*** Block opens ***

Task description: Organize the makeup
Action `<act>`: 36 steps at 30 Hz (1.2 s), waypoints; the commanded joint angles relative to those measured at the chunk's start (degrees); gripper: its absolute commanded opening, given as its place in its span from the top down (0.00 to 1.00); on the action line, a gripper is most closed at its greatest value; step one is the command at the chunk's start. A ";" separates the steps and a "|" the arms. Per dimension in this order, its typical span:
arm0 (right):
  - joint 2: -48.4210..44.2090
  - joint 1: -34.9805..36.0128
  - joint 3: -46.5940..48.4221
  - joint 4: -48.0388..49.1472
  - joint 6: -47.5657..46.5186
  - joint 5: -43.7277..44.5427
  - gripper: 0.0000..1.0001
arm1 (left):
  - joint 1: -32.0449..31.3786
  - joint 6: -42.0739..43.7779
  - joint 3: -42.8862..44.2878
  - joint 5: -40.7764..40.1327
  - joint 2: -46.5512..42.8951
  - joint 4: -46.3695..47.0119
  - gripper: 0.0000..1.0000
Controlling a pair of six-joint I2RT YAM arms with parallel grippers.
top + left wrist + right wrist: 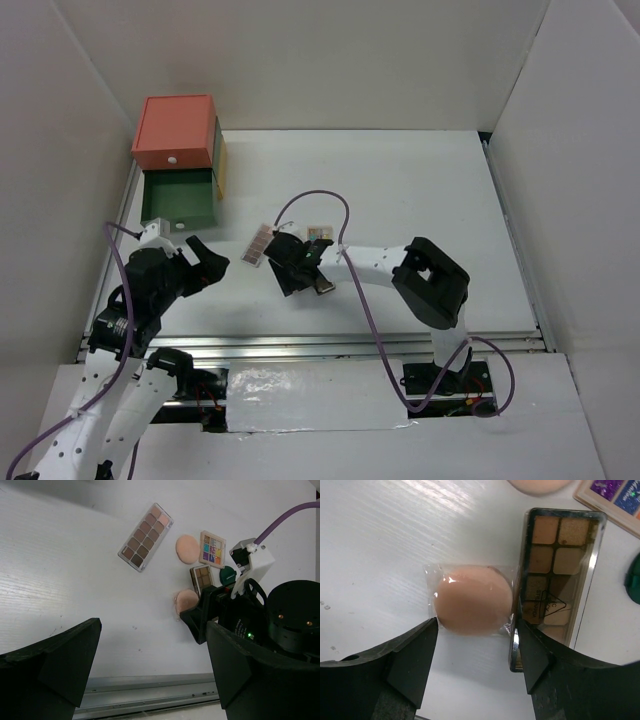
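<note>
Overhead view of a white table [430, 190] with two robot arms at its six o'clock edge. A coral, green and yellow drawer box [178, 135] stands at ten o'clock, its green drawer [180, 200] pulled out. The makeup lies clustered near the centre: a long pinkish palette [145, 536], a brown palette [560, 565], a multicolour palette [212, 548], a dark green compact [227, 575], a bare puff [187, 549] and a wrapped puff [472, 600] in clear film.

Likely trouble: the brown palette lies at three o'clock of the wrapped puff, right against its film. The finger on that side could catch the palette's edge on closing, shoving it aside or pinching it along with the puff. The soft puff and slick film might also slip out of a shallow pinch.

The right gripper [476, 650] sits low over the table, jaws partly open, straddling the wrapped puff at nine and three o'clock. Whether they press the film cannot be told, and nothing is lifted. The left gripper [150, 667] hangs at nine o'clock of the cluster, jaws spread wide and empty.
</note>
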 commanded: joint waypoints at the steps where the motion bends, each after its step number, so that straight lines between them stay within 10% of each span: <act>1: 1.61 1.63 2.84 -0.48 0.70 1.28 0.27 | -0.34 0.31 0.18 -0.11 -0.47 0.85 0.01; 22: 6.44 3.57 8.47 -1.89 1.05 -0.12 0.19 | -0.61 -0.21 0.36 -0.90 -2.14 0.24 0.01; 36: -2.59 3.48 1.10 4.59 2.72 -6.26 0.80 | -0.78 -0.47 0.44 -0.47 -2.40 0.33 0.01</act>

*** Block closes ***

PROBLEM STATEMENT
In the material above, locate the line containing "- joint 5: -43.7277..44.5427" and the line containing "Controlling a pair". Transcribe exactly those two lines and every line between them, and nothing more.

WRITTEN ANSWER
  - joint 5: -43.7277..44.5427
  - gripper: 0.0000..1.0001
arm1 (left):
  - joint 1: -32.0449..31.3786
  - joint 6: -42.0739..43.7779
  - joint 3: -42.8862..44.2878
  - joint 5: -40.7764..40.1327
  - joint 2: -46.5512..42.8951
  - joint 4: -46.3695..47.0119
  - gripper: 0.0000..1.0000
Controlling a pair of six-joint I2RT YAM arms with parallel grippers.

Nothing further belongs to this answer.